For Hub City Times
If you have been keeping up with news stories about the economy lately, you may have heard that the Federal Reserve has been raising interest rates and is likely to do so more often in the future. What does this mean, and how will it impact the average consumer?
Who is “the Fed?”
The Fed is the central bank of the United States, which means it is owned by private banks and operates independently of the U.S. government. It is led by a board of governors, who are appointed by the president.
The Fed has three mandates: maximize employment, stabilize prices, and moderate long-term interest rates. It accomplishes those mandates by raising or lowering the Federal Funds Interest Rate, which is managed by the Federal Open Market Committee (FOMC) and is the basis for every other interest rate out there. The FOMC meets eight times per year and issues a statement about the general U.S. economy and if the Fed will raise its rate.
The most recent increase was just the third hike since 2006. The first was in December 2015 and the second in December 2016.
Does the rate impact me?
Yes.

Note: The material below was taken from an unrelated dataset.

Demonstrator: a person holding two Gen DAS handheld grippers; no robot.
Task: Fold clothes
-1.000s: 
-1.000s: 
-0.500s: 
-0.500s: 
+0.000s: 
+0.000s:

Even though consumers do not directly borrow money from the Fed, the banks that provide their car loans and mortgages do. Since the Fed Funds rate is the basis for other rates — by being the cost of what your bank must pay to get money — raising and lowering it affects the rates you, the consumer, can get from your bank.
Are high rates bad?
No. While low interest rates on large purchases like homes are good for consumers, extended low interest rates — like there have been over the past 10 years — mean that the economy is not growing very fast, and consumers are not earning much on their savings. When the Fed Funds rate goes up, depositors see increased interest rates on their savings accounts and CDs, so higher rates are a bonus for savers.
It is also important to note the Fed raises rates a little at a time, usually only 0.25 percent, and the higher rates only affect new loans and loans with adjustable rate terms. Higher rates also mean the FOMC sees signs that the economy is getting stronger.
“As a depositor-owned institution, our dividend is in the form of above market interest rates and lower fees on our deposits,” commented Rob Mort, CFO of Forward Financial Bank. “It’s important to remember that interest rates increase due to an improving economy, which benefits everyone.”
If you have any questions about how the Fed raising interest rates will affect your finances, be sure to speak to your bank. They will be able to offer specific advice according to your accounts and circumstances.